Recent moves by Japan’s two largest automakers suggest that the electric car, after more than 100 years of development and several brief revivals, still is not ready for prime time – and may never be.
In the meantime, the attention of automotive executives in Asia, Europe and North America is beginning to swing toward an unusual but promising new alternate power source: hydrogen.
The reality is that consumers continue to show little interest in electric vehicles, or EVs, which dominated U.S. streets in the first decade of the 20th century before being displaced by gasoline-powered cars.
Despite the promise of “green” transportation – and despite billions of dollars in investment, most recently by Nissan Motor Co – EVs continue to be plagued by many of the problems that eventually scuttled electrics in the 1910s and more recently in the 1990s. Those include high cost, short driving range and lack of charging stations.
The public’s lack of appetite for battery-powered cars persuaded the Obama administration last week to back away from its aggressive goal to put 1 million electric cars on U.S. roads by 2015.
But wait! There’s more!
Energy Secretary Steven Chu said it “remains to be seen in the future” whether about $16 billion in available U.S. government loans to develop alternative- technology vehicles will be disbursed.
Providing money for electric-vehicle development was a component of President Barack Obama’s goal of having 1 million plug-in vehicles on U.S. roads by 2015, a number well above current forecasts.
I know! Let’s pass a law requiring that there be 1 million transporter booths in the U.S. by 2016! That will make cars completely unnecessary! Woot!
Seriously, this should be a lesson on the limits of government power. We can call it the King Canute rule. For those of you familiar with the tale, King Canute ordered the tide to stay back but the tide didn’t obey.
History shows that money spent on research always pays off – eventually. But it doesn’t always pay off the way you expect. You simply cannot place the invention of new technology on a timetable.
But there is another issue here. “Green” technology isn’t all that green. The manufacturing of solar energy panels requires rare metals and uses some highly toxic processes. It uses a lot of energy too.
Electric cars are not cheap to make. The batteries are the hardest part and making them requires a lot of toxic substances. But once they are produced they have to be recharged. That requires electricity. If lots of people start driving electric cars, that will require lots of electricity. There is simply not enough “green” electricity out there to even meet the current demand.

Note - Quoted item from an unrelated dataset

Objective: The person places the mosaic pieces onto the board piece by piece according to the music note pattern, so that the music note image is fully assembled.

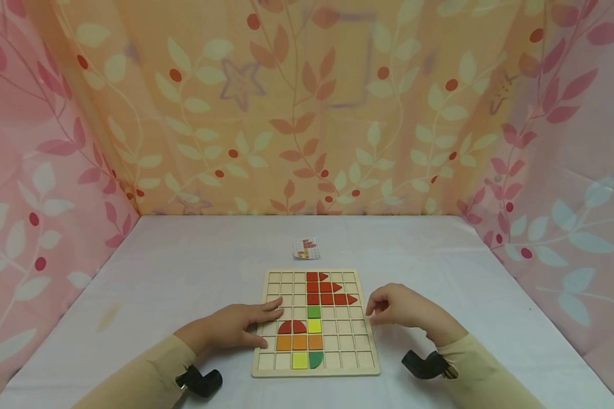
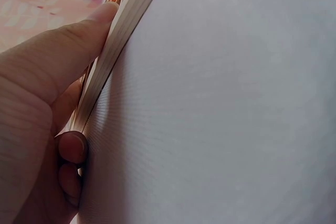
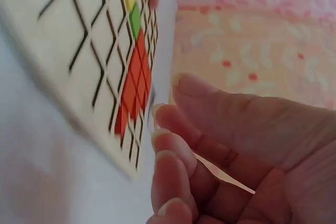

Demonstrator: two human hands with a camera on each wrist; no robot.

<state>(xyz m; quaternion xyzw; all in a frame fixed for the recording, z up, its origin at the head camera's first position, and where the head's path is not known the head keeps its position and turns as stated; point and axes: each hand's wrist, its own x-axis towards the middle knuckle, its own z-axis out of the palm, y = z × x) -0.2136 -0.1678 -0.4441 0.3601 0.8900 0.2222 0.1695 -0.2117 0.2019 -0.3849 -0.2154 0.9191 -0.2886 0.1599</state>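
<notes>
A wooden grid board (image 1: 340,326) lies flat on the table, holding several coloured tiles. Three rows of red squares (image 1: 313,287) end in red triangles (image 1: 352,299). Below them sit a green square (image 1: 314,312), a yellow square (image 1: 314,325), two red quarter-rounds (image 1: 299,327), orange squares (image 1: 299,342), another yellow square (image 1: 299,360) and a green quarter-round (image 1: 315,359). My left hand (image 1: 230,325) rests on the board's left edge, fingers extended over the grid; its thumb (image 2: 79,43) touches the rim. Beside the right edge, my right hand (image 1: 401,309) has loosely curled fingers (image 3: 170,179) holding nothing.
A small picture card (image 1: 306,249) with a coloured pattern on a grid lies behind the board. White cloth covers the table (image 1: 184,255). A patterned curtain (image 1: 307,113) hangs at the back and sides. Black wrist devices (image 1: 202,382) sit at both sleeves.
</notes>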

Green advocates don’t like nuclear power. They don’t much care for hydroelectric, natural gas or coal-fired plants either. And none of the green methods of producing electricity is price competitive on a large scale.

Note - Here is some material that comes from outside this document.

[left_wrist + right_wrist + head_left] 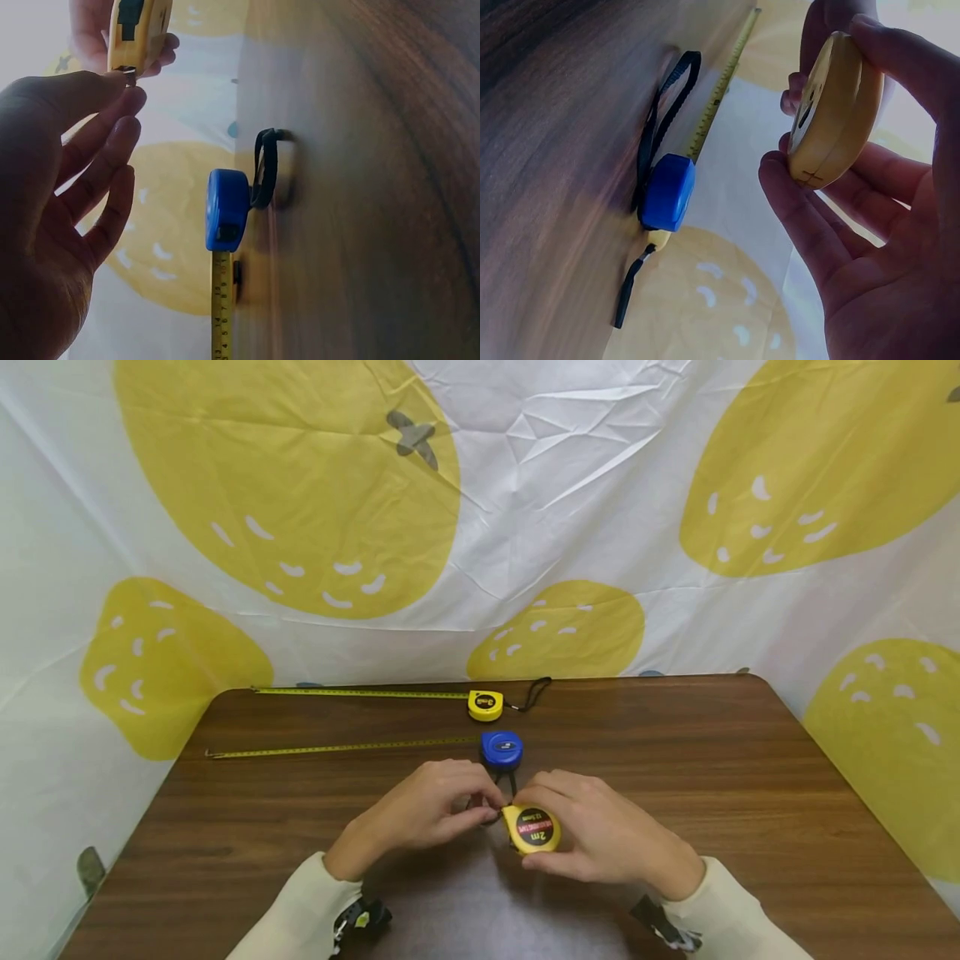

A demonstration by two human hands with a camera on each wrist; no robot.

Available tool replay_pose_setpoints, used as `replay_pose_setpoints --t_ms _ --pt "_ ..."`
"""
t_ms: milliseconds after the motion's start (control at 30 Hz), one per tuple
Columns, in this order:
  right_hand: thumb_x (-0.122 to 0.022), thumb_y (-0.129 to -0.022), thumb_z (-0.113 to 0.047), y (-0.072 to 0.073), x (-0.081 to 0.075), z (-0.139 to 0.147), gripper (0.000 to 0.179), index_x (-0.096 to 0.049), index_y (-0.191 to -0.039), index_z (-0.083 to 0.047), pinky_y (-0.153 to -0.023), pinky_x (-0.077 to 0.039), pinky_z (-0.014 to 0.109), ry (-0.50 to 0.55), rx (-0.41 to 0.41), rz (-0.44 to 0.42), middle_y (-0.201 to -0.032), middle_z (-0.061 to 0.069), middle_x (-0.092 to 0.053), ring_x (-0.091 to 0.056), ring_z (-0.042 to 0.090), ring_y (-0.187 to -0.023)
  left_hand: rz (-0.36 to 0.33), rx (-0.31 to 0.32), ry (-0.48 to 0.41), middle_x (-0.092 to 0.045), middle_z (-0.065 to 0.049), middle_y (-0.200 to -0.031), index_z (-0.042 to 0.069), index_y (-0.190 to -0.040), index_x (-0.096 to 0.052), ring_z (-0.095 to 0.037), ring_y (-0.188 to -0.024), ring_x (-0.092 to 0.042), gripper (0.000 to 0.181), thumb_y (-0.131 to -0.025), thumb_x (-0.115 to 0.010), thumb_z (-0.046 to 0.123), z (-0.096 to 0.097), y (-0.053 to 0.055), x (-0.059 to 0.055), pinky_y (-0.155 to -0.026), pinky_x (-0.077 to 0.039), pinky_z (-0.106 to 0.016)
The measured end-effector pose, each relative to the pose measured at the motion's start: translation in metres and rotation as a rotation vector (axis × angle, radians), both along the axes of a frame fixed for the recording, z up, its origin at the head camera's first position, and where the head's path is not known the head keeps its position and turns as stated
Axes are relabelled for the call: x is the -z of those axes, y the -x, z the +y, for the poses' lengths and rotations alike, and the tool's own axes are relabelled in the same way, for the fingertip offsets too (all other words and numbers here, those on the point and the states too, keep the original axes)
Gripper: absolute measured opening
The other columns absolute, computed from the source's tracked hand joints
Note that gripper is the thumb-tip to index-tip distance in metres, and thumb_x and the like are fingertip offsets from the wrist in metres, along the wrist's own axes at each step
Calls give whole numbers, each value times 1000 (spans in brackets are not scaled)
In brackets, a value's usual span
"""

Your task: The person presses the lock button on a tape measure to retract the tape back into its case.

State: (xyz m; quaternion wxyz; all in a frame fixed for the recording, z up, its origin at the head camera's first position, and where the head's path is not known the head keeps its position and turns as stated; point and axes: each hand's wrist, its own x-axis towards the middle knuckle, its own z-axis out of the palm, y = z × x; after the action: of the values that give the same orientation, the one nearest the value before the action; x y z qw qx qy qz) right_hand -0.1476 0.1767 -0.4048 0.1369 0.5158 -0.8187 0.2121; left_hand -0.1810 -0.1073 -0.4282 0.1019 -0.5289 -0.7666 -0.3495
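Note:
A round yellow tape measure (534, 828) with a "2m" label is held up off the table by my right hand (607, 827), thumb and fingers gripping its edges. At its left side my left hand (431, 806) pinches the small metal end hook (129, 73) between thumb and fingertip. The blade shows only as a short tip at the case mouth. Just beyond the hands, a blue tape measure (502, 750) stands with its blade (345, 747) drawn out to the left and its black strap (264, 169) towards me.
Farther back, another yellow tape measure (486, 705) lies with its blade (360, 693) stretched left and a black wrist strap (536, 692) at its right. All rest on a brown wooden table (712, 760). A white cloth (562, 527) with yellow fruit prints hangs behind.

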Motion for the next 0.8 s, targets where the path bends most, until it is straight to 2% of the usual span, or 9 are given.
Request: replay_pose_setpoints --t_ms 100,300,533,800 --pt "-86 -95 -45 1 -1 2 48 -71 -125 -11 -81 -57 29 -1 9 -8 -112 -8 -67 -63 7 -95 -1 0 -4 -76 6 -107 13 -111 -79 -11 -96 -70 11 -101 -80 9 -2 2 -1 -87 -56 -27" --pt "-95 -84 -37 6 -3 9 51 -71 -123 -12 -80 -58 29 -4 39 -21 -111 -9 -67 -63 6 -94 -8 -20 -1 -75 7 -104 12 -110 -79 -12 -95 -71 12 -100 -80 7 -10 7 -3 -86 -57 -27" --pt "-98 -80 -34 15 -3 21 53 -72 -121 -13 -78 -58 30 -21 100 -69 -111 -10 -67 -62 5 -94 -28 -66 -27 -75 6 -103 10 -109 -79 -9 -92 -69 13 -98 -82 5 -24 15 -2 -80 -61 -35" --pt "-98 -77 -34 25 -4 40 50 -71 -116 -17 -73 -55 27 -72 185 -154 -102 -15 -62 -60 3 -85 -29 -142 -74 -75 7 -101 12 -107 -79 -9 -90 -69 15 -97 -83 2 -43 22 -3 -77 -62 -41"
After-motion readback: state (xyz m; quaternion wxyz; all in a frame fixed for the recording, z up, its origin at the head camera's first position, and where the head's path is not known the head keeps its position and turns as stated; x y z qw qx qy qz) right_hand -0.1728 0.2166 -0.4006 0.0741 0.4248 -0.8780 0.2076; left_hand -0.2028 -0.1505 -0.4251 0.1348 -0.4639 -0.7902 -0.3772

The Vile Prog answer has (as usual) been more government. More government spending on research. More government loans for green industries. More government mandates. More government subsidies. More government taxes on successful technologies to make green technologies more attractive. More Solyndras.
But the tide keeps refusing to obey.
This is not to say there is no place for green technology. There is a niche for electric cars too. Pollution is a bad thing and we need to keep the environment hospitable to human life. We don’t want to waste resources either. But being smart doesn’t require more government.